EXERCISE AIM:
The records should be written out in full, with nothing altered.

EXERCISE MATERIAL:
===============

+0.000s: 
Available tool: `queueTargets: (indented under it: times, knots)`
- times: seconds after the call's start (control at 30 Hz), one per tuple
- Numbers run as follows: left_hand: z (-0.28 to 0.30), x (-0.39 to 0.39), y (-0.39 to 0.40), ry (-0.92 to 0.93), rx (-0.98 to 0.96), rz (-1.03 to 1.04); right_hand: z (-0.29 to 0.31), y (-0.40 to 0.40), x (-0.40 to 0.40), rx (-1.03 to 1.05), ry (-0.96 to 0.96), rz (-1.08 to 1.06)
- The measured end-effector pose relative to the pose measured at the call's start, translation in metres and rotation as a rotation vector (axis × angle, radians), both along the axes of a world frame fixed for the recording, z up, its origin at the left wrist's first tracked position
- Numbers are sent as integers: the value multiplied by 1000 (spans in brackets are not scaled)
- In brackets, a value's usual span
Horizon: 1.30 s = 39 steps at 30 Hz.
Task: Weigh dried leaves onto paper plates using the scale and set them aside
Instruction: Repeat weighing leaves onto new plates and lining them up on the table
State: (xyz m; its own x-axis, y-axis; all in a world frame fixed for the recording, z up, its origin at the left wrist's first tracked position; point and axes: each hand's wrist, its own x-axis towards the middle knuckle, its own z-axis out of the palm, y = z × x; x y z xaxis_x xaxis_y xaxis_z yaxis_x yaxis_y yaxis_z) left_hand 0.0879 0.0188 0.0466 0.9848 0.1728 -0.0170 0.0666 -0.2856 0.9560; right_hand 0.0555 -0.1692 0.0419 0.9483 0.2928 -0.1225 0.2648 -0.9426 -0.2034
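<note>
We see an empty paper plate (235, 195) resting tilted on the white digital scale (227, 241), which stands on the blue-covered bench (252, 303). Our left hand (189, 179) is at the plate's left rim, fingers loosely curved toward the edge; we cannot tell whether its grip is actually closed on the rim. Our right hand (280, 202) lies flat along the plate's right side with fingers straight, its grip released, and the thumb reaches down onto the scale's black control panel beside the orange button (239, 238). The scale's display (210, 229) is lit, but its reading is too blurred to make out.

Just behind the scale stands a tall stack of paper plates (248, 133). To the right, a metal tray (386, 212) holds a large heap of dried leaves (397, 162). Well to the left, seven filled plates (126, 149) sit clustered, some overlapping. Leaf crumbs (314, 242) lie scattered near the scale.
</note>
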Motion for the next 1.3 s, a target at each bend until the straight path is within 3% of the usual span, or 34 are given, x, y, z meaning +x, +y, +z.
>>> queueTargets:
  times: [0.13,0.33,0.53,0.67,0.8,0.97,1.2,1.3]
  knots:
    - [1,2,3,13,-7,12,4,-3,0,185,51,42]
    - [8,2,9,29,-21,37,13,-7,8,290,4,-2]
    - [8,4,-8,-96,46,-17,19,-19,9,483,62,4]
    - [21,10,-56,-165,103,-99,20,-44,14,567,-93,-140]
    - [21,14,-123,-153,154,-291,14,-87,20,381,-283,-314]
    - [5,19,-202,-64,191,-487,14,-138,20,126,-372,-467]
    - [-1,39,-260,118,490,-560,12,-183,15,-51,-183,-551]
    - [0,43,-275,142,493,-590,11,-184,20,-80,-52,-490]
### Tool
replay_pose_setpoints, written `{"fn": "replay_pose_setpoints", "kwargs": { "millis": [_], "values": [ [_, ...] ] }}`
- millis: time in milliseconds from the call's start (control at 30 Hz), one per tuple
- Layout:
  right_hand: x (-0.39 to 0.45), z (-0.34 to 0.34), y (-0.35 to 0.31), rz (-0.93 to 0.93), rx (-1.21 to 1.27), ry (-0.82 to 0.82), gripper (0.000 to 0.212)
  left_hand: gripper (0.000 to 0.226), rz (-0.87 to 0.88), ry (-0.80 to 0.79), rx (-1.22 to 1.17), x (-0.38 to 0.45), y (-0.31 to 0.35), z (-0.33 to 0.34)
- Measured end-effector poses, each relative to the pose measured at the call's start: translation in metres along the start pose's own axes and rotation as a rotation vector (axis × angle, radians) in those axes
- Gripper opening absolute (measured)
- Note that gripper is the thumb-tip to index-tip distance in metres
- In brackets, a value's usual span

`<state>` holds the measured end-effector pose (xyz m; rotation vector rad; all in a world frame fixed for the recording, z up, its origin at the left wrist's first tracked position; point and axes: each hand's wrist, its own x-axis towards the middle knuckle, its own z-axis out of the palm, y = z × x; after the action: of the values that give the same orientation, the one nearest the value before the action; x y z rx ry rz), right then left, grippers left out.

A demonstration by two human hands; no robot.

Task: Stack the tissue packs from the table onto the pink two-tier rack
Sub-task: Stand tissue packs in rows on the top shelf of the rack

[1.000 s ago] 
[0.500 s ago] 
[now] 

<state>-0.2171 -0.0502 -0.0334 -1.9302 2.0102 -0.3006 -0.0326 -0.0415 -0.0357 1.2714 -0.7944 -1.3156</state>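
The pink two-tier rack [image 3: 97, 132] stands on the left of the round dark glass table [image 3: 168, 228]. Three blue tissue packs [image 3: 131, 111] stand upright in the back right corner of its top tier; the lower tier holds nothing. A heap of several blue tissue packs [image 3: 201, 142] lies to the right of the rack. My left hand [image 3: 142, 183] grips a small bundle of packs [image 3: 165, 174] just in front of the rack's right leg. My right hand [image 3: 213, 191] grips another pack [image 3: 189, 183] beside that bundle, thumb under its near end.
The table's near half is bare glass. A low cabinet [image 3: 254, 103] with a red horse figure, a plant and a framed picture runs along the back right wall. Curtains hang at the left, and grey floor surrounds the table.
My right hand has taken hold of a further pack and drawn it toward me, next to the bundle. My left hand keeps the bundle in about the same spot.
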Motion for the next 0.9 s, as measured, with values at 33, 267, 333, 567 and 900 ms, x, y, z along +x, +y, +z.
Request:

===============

ANSWER BELOW:
+0.000s: 
Available tool: `queueTargets: (indented under it: times, knots)`
- times: seconds after the call's start (control at 30 Hz), one per tuple
- Numbers run as follows: left_hand: z (-0.28 to 0.30), x (-0.39 to 0.39), y (-0.39 to 0.40), ry (-0.92 to 0.93), rx (-0.98 to 0.96), rz (-1.03 to 1.04); right_hand: z (-0.29 to 0.31), y (-0.40 to 0.40), x (-0.40 to 0.40), rx (-1.03 to 1.05), ry (-0.96 to 0.96), rz (-1.08 to 1.06)
- The measured end-effector pose relative to the pose measured at the call's start, translation in metres and rotation as a rotation vector (axis × angle, radians), both along the axes of a world frame fixed for the recording, z up, its origin at the left wrist's first tracked position
- Numbers are sent as integers: the value multiplied by 1000 (spans in brackets are not scaled)
- In brackets, a value's usual span
Horizon: 1.30 s = 39 steps at 30 Hz.
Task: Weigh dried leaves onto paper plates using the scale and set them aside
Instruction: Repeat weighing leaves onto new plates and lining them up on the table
State: (xyz m; its own x-axis, y-axis; all in a world frame fixed for the recording, z up, its origin at the left wrist's first tracked position; point and axes: each hand's wrist, its own x-axis towards the middle knuckle, its own z-axis out of the palm, y = z × x; x y z xaxis_x xaxis_y xaxis_z yaxis_x yaxis_y yaxis_z) left_hand 0.0879 0.0188 0.0466 0.9848 0.1728 -0.0170 0.0666 -0.2856 0.9560; right_hand 0.0555 -0.1692 0.0419 0.9483 0.2928 -0.1225 0.2648 -0.9426 -0.2034
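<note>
We see an empty paper plate (235, 195) resting tilted on the white digital scale (227, 241), which stands on the blue-covered bench (252, 303). Our left hand (189, 179) is at the plate's left rim, fingers loosely curved toward the edge; we cannot tell whether its grip is actually closed on the rim. Our right hand (280, 202) lies flat along the plate's right side with fingers straight, its grip released, and the thumb reaches down onto the scale's black control panel beside the orange button (239, 238). The scale's display (210, 229) is lit, but its reading is too blurred to make out.

Just behind the scale stands a tall stack of paper plates (248, 133). To the right, a metal tray (386, 212) holds a large heap of dried leaves (397, 162). Well to the left, seven filled plates (126, 149) sit clustered, some overlapping. Leaf crumbs (314, 242) lie scattered near the scale.
</note>
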Motion for the next 1.3 s, a target at each bend until the straight path is within 3% of the usual span, or 34 are given, x, y, z meaning +x, +y, +z.
>>> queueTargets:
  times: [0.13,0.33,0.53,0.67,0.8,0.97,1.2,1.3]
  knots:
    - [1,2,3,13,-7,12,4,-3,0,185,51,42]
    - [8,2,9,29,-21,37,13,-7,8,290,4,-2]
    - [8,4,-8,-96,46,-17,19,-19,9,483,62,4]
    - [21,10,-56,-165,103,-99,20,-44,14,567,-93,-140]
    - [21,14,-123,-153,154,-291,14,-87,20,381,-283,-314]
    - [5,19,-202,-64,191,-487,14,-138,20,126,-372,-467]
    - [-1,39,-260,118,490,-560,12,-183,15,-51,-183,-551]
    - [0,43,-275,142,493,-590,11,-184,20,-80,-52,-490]
### Tool
replay_pose_setpoints, written `{"fn": "replay_pose_setpoints", "kwargs": { "millis": [_], "values": [ [_, ...] ] }}`
- millis: time in milliseconds from the call's start (control at 30 Hz), one per tuple
- Layout:
  right_hand: x (-0.39 to 0.45), z (-0.34 to 0.34), y (-0.35 to 0.31), rz (-0.93 to 0.93), rx (-1.21 to 1.27), ry (-0.82 to 0.82), gripper (0.000 to 0.212)
  left_hand: gripper (0.000 to 0.226), rz (-0.87 to 0.88), ry (-0.80 to 0.79), rx (-1.22 to 1.17), x (-0.38 to 0.45), y (-0.31 to 0.35), z (-0.33 to 0.34)
- Measured end-effector poses, each relative to the pose measured at the call's start: translation in metres along the start pose's own axes and rotation as a rotation vector (axis × angle, radians) in those axes
- Gripper opening absolute (measured)
- Note that gripper is the thumb-tip to index-tip distance in metres
- In brackets, a value's usual span

`<state>` holds the measured end-effector pose (xyz m; rotation vector rad; all in a world frame fixed for the recording, z up, its origin at the left wrist's first tracked position; point and axes: each hand's wrist, its own x-axis towards the middle knuckle, its own z-axis out of the palm, y = z × x; after the action: of the values that give the same orientation, the one nearest the value before the action; x y z rx ry rz), right then left, grippers left out.

A demonstration by two human hands; no robot.

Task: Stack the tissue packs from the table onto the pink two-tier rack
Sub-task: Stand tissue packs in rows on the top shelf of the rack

[1.000 s ago] 
[0.500 s ago] 
[now] 

<state>-0.2171 -0.0502 -0.0334 -1.9302 2.0102 -0.3006 -0.0326 -0.0415 -0.0357 1.2714 -0.7944 -1.3156</state>
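The pink two-tier rack [image 3: 97, 132] stands on the left of the round dark glass table [image 3: 168, 228]. Three blue tissue packs [image 3: 131, 111] stand upright in the back right corner of its top tier; the lower tier holds nothing. A heap of several blue tissue packs [image 3: 201, 142] lies to the right of the rack. My left hand [image 3: 142, 183] grips a small bundle of packs [image 3: 165, 174] just in front of the rack's right leg. My right hand [image 3: 213, 191] grips another pack [image 3: 189, 183] beside that bundle, thumb under its near end.
The table's near half is bare glass. A low cabinet [image 3: 254, 103] with a red horse figure, a plant and a framed picture runs along the back right wall. Curtains hang at the left, and grey floor surrounds the table.
My right hand has taken hold of a further pack and drawn it toward me, next to the bundle. My left hand keeps the bundle in about the same spot.
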Motion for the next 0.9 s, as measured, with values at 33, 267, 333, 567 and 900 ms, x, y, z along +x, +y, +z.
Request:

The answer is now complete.